Deux pays, deux révolutions, deux armées, deux partis islamistes, deux peuples divisés. Deux c'est la complémentarité et la dualité. Les événements en Tunisie et en Egypte illustrent l'incapacité de nos dirigeants politiques ou militaires à rechercher l'unité, le compromis, la négociation, le dialogue, pour ne retenir que la dualité.
Deux révolutions
La Tunisie avait ouvert la voie, lors de l'hiver 2010/2011 la révolte gagne l'ensemble du pays après un fait déclencheur: l'immolation d'un marchand ambulant de Sidi Bouzid épuisé par les humiliations, il "enflamme" toute une région, ce vieux pays pétri de culture se réapproprie la parole et recouvre la liberté confisquée pendant plus d'un demi siècle. On s'épuisera vainement à expliquer pourquoi, à ce moment précis, tout un peuple se mobilise pour la même raison: la dignité. Sauf à se référer à la vieille règle du théâtre classique: "unité de temps, unité de lieu, unité d'action". Mais on ne percera pas le mystère, pourquoi là, pourquoi maintenant?
L'Egypte enchaîne quelques semaines plus tard, comme une évidence, comme en écho, comme un lien invisible qui dépasse les frontières et réunit les peuples. Le Pharaon tombera lui aussi, après des semaines de mobilisation à crier le même slogan que les tunisiens: "DÉGAGE". La mondialisation et l'appauvrissement de la population, les divisions internes et les intérêts convergents d'une partie de la bourgeoisie et des islamistes provoquent la chute de Moubarak.
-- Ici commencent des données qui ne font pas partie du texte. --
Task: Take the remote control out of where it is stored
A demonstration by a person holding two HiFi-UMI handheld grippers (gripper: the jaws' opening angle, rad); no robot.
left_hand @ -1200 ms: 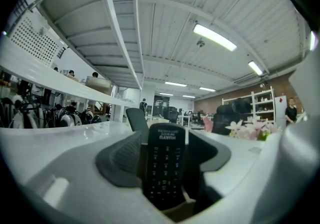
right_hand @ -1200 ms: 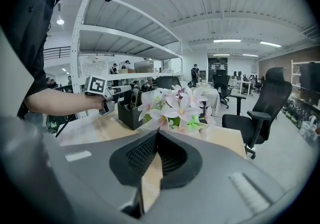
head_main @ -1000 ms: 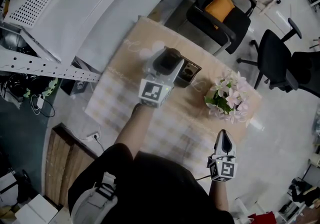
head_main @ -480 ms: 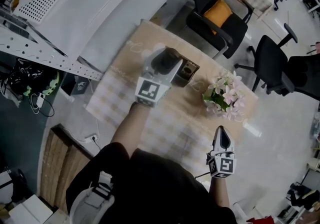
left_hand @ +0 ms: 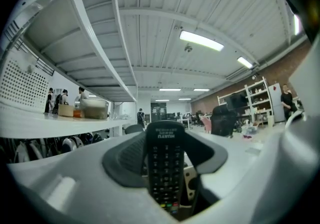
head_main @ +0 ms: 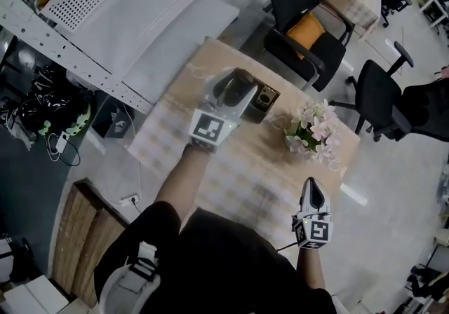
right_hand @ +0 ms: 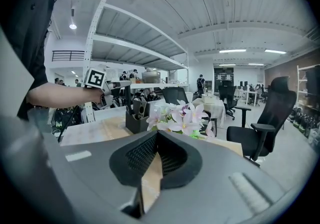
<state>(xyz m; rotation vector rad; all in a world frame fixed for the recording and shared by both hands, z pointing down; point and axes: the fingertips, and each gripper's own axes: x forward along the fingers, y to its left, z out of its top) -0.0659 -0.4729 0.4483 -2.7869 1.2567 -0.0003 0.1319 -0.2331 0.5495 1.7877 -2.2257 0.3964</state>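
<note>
A black remote control [left_hand: 165, 168] stands upright between the pads of my left gripper [left_hand: 165, 138], which is shut on it; the jaws have just been closing with the remote between them. In the head view the left gripper [head_main: 235, 88] hovers just left of the dark holder box [head_main: 265, 104] on the table. From the right gripper view, the holder [right_hand: 135, 120] sits behind the flowers with another object still standing in it. My right gripper [head_main: 313, 193] hangs shut and empty at the table's near right edge, and its pads [right_hand: 150, 160] meet at the tips.
A bunch of pink and white flowers [head_main: 312, 139] stands right of the holder. The table has a beige checked cloth [head_main: 231, 179]. Black office chairs [head_main: 302, 18] [head_main: 382, 95] stand beyond the far side. White shelving [head_main: 84, 46] runs along the left.
The left gripper has lifted slightly nearer the camera beside the holder with the remote in it. The right gripper has hardly moved.
</note>
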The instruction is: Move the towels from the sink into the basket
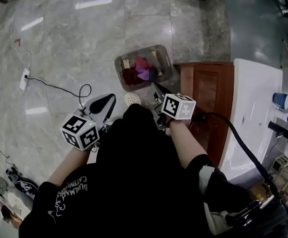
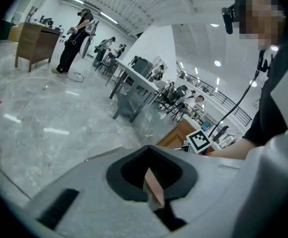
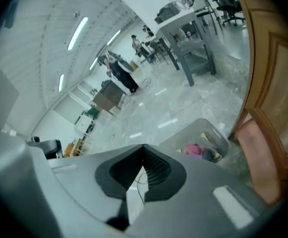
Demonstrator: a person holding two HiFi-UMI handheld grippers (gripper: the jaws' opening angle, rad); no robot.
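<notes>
Overhead head view, right gripper view sharing basket [image 1: 144, 51] [image 3: 199, 129]

Floor [image 1: 84, 33]: polished stone tiles, pale grey and veined, are seen all round the basket [image 1: 119, 63]; glossy, with lamp reflections.
Basket: smooth grey walls, plastic as it looks, with a dull sheen.
Towels [image 1: 141, 71]: soft matt cloth is seen crumpled inside the basket.
Cabinet [image 1: 208, 93]: brown wood, smooth and satin, just beside the basket.
Sink top [image 1: 255, 98]: white, smooth, glossy, beyond the cabinet from the basket.
Left gripper [image 2: 149, 150], right gripper [image 3: 143, 148]: matt grey plastic shells; black ribbed pads [image 3: 156, 170].
</notes>
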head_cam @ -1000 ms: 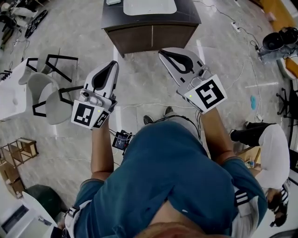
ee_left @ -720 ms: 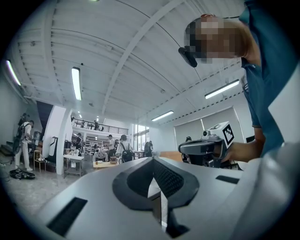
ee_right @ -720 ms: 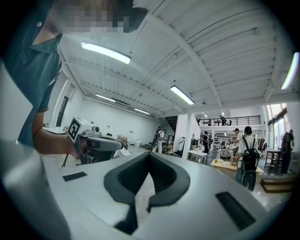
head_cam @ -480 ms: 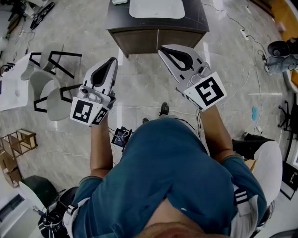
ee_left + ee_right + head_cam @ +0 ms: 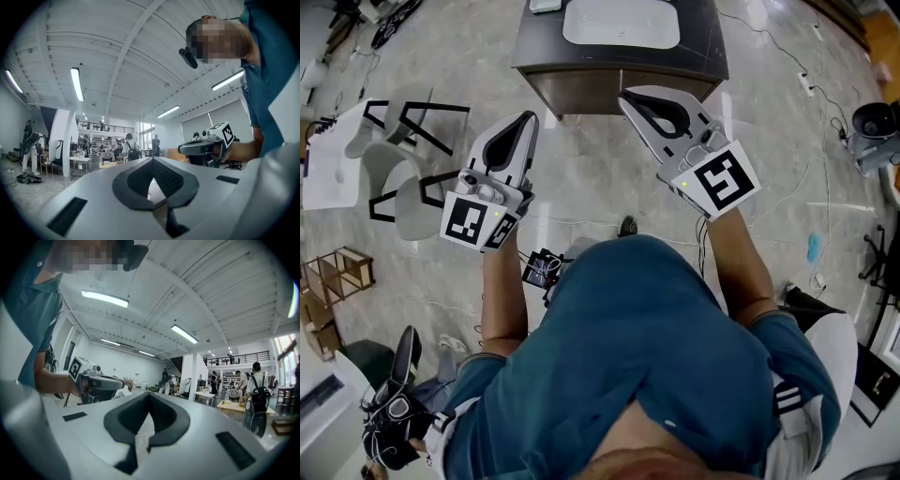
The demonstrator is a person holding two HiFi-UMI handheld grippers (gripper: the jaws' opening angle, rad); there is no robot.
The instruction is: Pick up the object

Le mouvement islamiste, seule force organisée, est prêt à assumer le pouvoir, pas la gestion d'un pays.
Deux partis islamistes
En Tunisie Ennahda, et en Egypte les Frères musulmans, remportent les élections, le premier scrutin démocratique dans chacun des deux pays. Ceux qui accèdent aux affaires le font après des décennies d'exil ou de clandestinité. Ils sont peu ou pas préparés à gouverner. L'inexpérience, la soif de revanche d'une partie des dirigeants, provoquent rapidement des tensions avec la société. Moins de deux ans après leur accession aux affaires, l'échec est là, terrible, et débouche sur des violences et un climat insurrectionnel.
Deux peuples
Malgré les tensions, les deux peuples, à nouveau réunis, ont la force de se mobiliser, de s'indigner, de manifester. C'est encourageant et rassurant. La liberté de parole acquise ne peut-être reprise. La violence n'est pas une fatalité. Et puis, parmi toutes les similitudes il y en a une qui est particulièrement frappante dans ce contexte. L'appel à l'armée, notamment en Egypte, celle qui a été le bras armé du régime, celle qui réprime. Cette armée retrouve sa place au cœur du jeu politique. La Tunisie est une exception dans le monde arabe, l'armée n'y joue aucun rôle, jusque-là. Les choses vont-elles changer?
Un seul choix
Les deux pays sont aujourd'hui fragilisés par la violence. Une autre voie est possible, l'emprunter suppose la volonté des responsables politiques, surtout ceux qui gouvernent, d'ouvrir le dialogue et de composer un large consensus. C'est le seul choix, l'autre mène à l'abîme.